* _TASK DESCRIPTION_: Search each line below for the word "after" and list those that contain it.

* _THE RECORDS_:
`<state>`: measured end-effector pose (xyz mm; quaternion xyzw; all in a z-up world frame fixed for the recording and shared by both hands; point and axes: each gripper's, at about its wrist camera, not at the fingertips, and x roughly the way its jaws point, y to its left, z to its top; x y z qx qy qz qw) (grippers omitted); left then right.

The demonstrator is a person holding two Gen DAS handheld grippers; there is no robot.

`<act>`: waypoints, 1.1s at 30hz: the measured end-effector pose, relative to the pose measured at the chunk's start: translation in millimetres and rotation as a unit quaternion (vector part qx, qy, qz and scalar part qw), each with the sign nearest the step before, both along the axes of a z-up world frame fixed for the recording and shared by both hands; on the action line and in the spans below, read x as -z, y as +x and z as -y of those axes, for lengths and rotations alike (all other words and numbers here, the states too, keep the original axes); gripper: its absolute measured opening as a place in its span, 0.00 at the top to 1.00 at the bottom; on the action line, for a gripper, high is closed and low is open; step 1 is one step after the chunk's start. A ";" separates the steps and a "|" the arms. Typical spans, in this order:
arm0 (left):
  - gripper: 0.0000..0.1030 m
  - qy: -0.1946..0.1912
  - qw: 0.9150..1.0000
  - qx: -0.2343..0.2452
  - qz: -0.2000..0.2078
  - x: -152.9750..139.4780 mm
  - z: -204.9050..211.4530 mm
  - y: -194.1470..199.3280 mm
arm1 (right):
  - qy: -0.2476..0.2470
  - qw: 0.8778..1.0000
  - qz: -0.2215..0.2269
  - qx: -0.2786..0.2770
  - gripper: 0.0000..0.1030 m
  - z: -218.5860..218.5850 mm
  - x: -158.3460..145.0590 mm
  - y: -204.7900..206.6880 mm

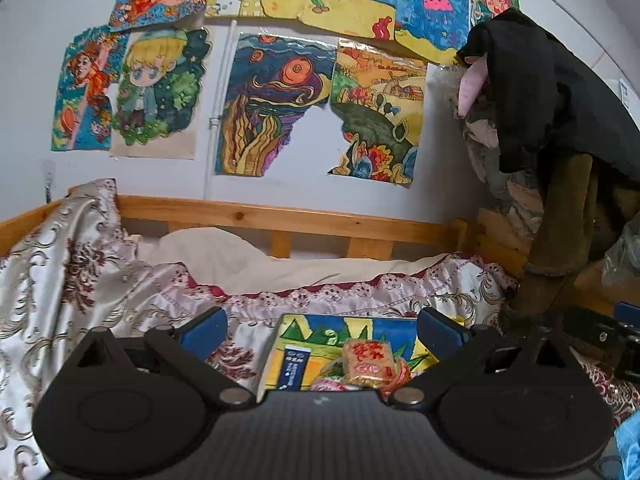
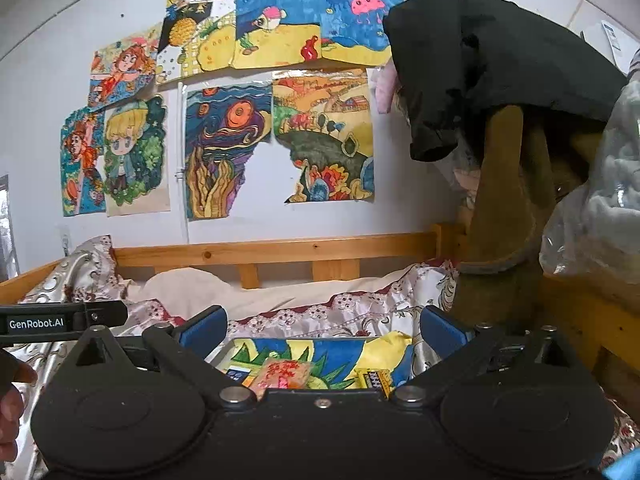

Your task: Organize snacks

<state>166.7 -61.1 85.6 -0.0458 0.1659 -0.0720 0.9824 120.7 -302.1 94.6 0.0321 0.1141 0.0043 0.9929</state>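
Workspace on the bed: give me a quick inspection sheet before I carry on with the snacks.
Surface: patterned bedspread, rumpled; colourful painted sheet laid on it.
Job's things: orange-red snack packet, blue packet, yellow packet on the sheet.
Clutter: dark clothes piled right.
Grippers: left claw and right claw both open, empty.
Cables: nothing seen.
Surroundings: drawings on wall, wooden bed rail.

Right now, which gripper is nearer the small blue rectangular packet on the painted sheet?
Left, probably. The left gripper faces the blue rectangular packet almost head-on; the right gripper stands off to the packet's right.
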 end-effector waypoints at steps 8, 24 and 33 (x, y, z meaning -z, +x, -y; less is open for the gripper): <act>0.00 0.018 1.000 -0.006 0.001 7.4 -12.7 -42.1 | -0.003 1.000 0.002 -0.006 0.01 -10.1 4.6 -42.7; 0.00 0.028 0.999 -0.018 -0.016 29.8 -28.8 -100.2 | 0.000 1.000 -0.007 -0.007 0.01 -21.3 29.1 -104.0; 0.00 0.033 0.999 -0.027 -0.026 49.1 -33.0 -113.0 | -0.008 1.000 -0.008 -0.004 0.01 -26.7 42.6 -117.7</act>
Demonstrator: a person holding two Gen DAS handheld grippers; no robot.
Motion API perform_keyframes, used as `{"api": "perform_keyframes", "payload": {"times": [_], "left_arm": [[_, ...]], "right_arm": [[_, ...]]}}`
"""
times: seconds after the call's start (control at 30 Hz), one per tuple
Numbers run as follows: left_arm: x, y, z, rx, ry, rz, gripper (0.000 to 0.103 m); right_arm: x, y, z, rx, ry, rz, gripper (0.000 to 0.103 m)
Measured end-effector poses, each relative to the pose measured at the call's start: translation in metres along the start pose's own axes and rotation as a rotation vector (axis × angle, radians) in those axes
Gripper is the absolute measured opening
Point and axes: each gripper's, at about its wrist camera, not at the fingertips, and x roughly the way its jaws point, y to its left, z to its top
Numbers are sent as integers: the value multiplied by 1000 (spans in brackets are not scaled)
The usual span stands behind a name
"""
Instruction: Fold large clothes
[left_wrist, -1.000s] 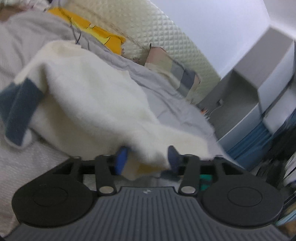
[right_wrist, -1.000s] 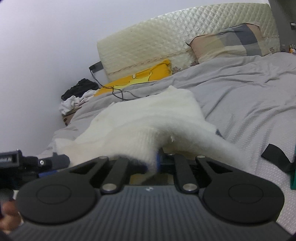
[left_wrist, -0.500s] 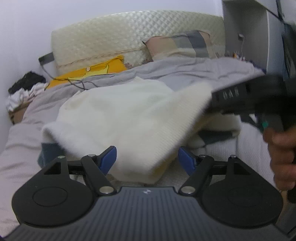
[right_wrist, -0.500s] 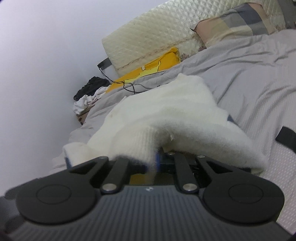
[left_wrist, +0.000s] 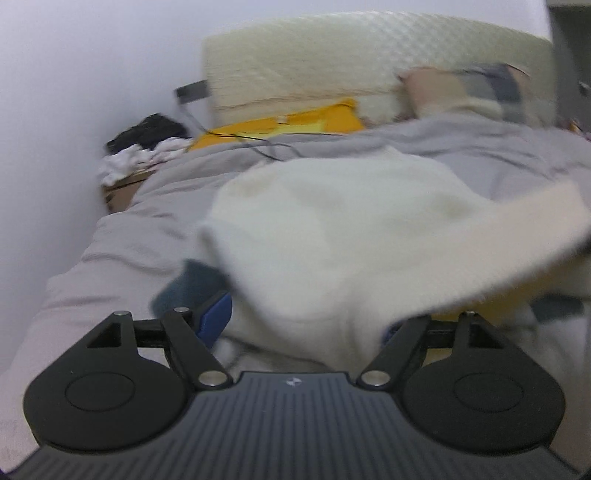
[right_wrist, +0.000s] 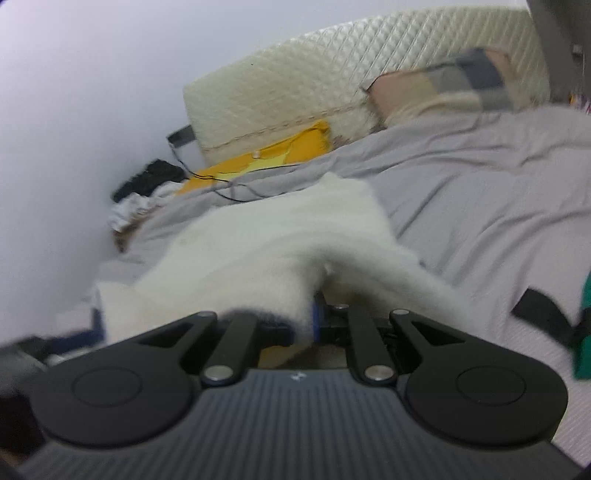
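A large fuzzy cream sweater (left_wrist: 332, 229) with dark blue trim (left_wrist: 192, 288) lies on the grey bed; it also shows in the right wrist view (right_wrist: 266, 251). My left gripper (left_wrist: 306, 321) is open, its blue fingers (left_wrist: 216, 317) spread wide, and the sweater's near edge lies between them; the right finger is mostly hidden by cloth. My right gripper (right_wrist: 304, 321) is shut on a fold of the sweater, which drapes over its fingers and hides the left one.
The grey bedsheet (right_wrist: 480, 192) runs back to a quilted cream headboard (right_wrist: 332, 81). A yellow pillow (left_wrist: 280, 122), a checked pillow (right_wrist: 443, 85), a black cable (right_wrist: 229, 192) and a pile of clothes (left_wrist: 140, 147) lie at the head. A black strap (right_wrist: 543, 314) lies at right.
My left gripper has let go of the sweater and opened wide, and its view has swung toward the headboard. My right gripper stays shut on the sweater and has shifted a little.
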Motion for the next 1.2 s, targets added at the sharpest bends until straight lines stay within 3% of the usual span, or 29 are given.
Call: {"api": "perform_keyframes", "payload": {"times": [0.17,0.37,0.53,0.67,0.87,1.03,1.2], "left_arm": [[5,14,3,-67,18,15,85],[5,21,2,-100,17,-11,85],[-4,29,-2,-157,30,-54,84],[-25,37,-2,-182,-16,-73,82],[-68,44,-3,-174,-98,-111,59],[-112,46,1,-147,-190,-107,32],[-147,60,36,-164,-272,-83,26]], "right_arm": [[14,9,-13,-124,37,-74,12],[16,6,-26,-160,71,-130,13],[-4,16,-29,-193,18,-155,13],[-33,27,-29,-232,-66,-156,12],[-75,43,-35,-269,-184,-182,12],[-104,57,-24,-260,-254,-176,12],[-130,74,21,-267,-324,-92,12]]}}
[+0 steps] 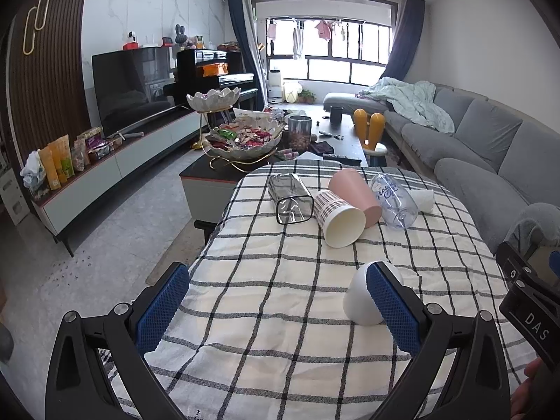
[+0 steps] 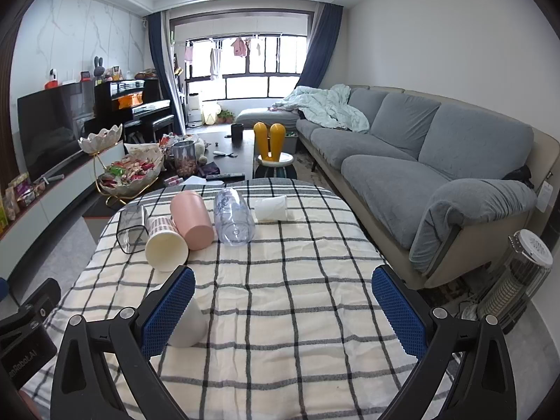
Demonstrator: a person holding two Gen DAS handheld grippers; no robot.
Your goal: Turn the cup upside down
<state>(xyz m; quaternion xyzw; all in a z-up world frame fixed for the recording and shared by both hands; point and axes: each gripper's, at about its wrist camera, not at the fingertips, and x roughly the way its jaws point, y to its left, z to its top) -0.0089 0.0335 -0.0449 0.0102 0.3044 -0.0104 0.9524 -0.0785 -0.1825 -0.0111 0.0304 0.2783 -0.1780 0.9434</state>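
white plain cup (image 1: 360, 297) stands rim-down on checked cloth (image 1: 280, 280), both hand-held grippers spread wide, empty

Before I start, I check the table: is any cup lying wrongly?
Yes. Every cup lies on its side: smoky glass, plaid cup, pink cup, clear cup, two white cups. Nothing spilled.

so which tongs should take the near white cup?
Probably either, slightly left. The white cup lies on its side between both open tongs: against the left tongs' right finger, and beside the right tongs' left finger.
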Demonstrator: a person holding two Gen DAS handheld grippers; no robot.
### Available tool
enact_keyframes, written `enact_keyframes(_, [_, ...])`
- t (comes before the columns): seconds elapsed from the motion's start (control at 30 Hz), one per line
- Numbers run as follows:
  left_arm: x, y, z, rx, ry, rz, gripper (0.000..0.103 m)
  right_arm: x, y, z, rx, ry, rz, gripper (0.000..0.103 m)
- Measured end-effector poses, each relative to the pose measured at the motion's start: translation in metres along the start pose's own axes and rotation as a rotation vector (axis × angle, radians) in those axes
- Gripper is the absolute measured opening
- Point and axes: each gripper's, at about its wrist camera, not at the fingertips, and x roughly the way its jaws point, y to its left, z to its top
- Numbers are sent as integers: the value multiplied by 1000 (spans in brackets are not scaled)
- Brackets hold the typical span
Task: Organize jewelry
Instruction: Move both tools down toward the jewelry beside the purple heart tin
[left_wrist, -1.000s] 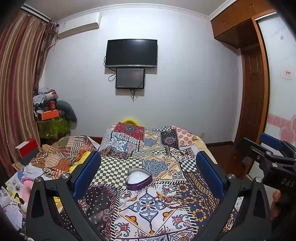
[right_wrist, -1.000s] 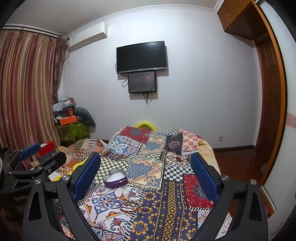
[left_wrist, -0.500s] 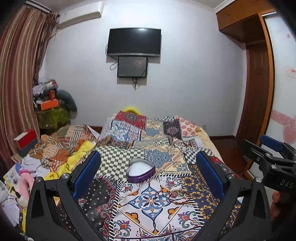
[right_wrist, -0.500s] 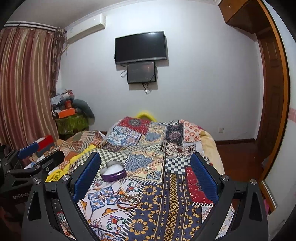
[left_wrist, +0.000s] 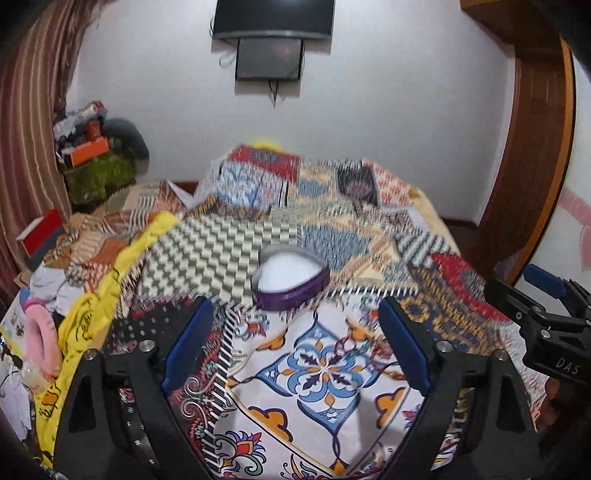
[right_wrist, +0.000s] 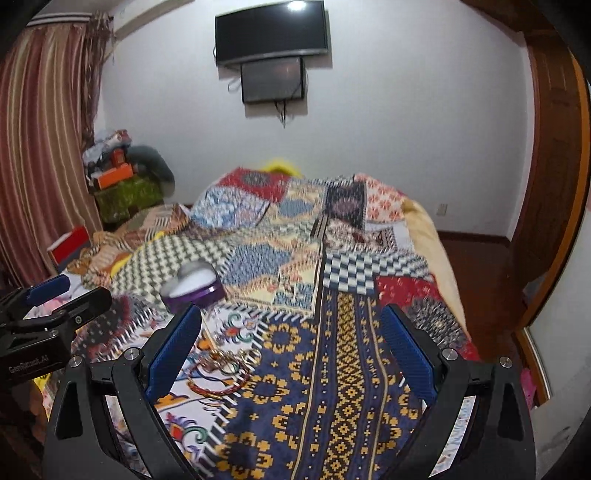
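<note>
Heart-shaped jewelry box (left_wrist: 290, 282) sits on patchwork bedspread (left_wrist: 325, 369), bangles (right_wrist: 219, 373) just in front of it; left tongs (left_wrist: 295, 347) closing on nothing, right tongs (right_wrist: 291, 354) released, empty; soft bedding may let thin bangles slip the pads

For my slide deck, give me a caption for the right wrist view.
Open hand-held gripper above bangles on a patchwork bedspread, heart-shaped box beyond.

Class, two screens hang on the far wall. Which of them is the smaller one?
The lower screen is the smaller: it sits directly beneath the wide black television, is narrower than it, and has cables dangling below.
</note>
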Motion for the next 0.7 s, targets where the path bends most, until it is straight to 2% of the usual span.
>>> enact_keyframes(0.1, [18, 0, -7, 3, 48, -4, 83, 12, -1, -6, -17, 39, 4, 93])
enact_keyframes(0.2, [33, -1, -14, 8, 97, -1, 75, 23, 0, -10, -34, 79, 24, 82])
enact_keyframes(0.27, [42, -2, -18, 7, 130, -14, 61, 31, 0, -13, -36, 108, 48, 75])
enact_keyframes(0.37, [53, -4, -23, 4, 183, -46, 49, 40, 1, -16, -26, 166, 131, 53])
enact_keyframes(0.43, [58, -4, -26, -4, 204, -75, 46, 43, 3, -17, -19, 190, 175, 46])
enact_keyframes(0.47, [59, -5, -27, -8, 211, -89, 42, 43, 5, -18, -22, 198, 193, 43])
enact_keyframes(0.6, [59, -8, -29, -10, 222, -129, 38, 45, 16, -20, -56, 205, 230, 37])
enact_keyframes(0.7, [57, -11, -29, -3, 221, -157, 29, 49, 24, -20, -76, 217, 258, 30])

* _TASK RESULT_:
`<act>`: waypoints, 1.1s at 30hz: the measured end-effector pose, relative to the pose measured at the chunk's start: translation in millimetres and rotation as a unit quaternion (vector part qx, qy, qz and scalar part qw), each with the sign nearest the step before, both along the axes of a z-up world frame fixed for the recording and shared by both hands; on the action line and in the spans below, read x as -z, y as +x and z as -y of those axes, for lengths and rotations alike (all other words and numbers here, the states too, keep the original axes); gripper: its absolute measured opening as a place in its span, 0.00 at the top to 1.00 at the bottom; on the action line, for a gripper, high is closed and low is open; step 1 is one step after the chunk's start. A ";" separates the steps and a "|" the arms. Typical spans, in this order:
times: seconds after the call's start (control at 30 Hz), one per tuple

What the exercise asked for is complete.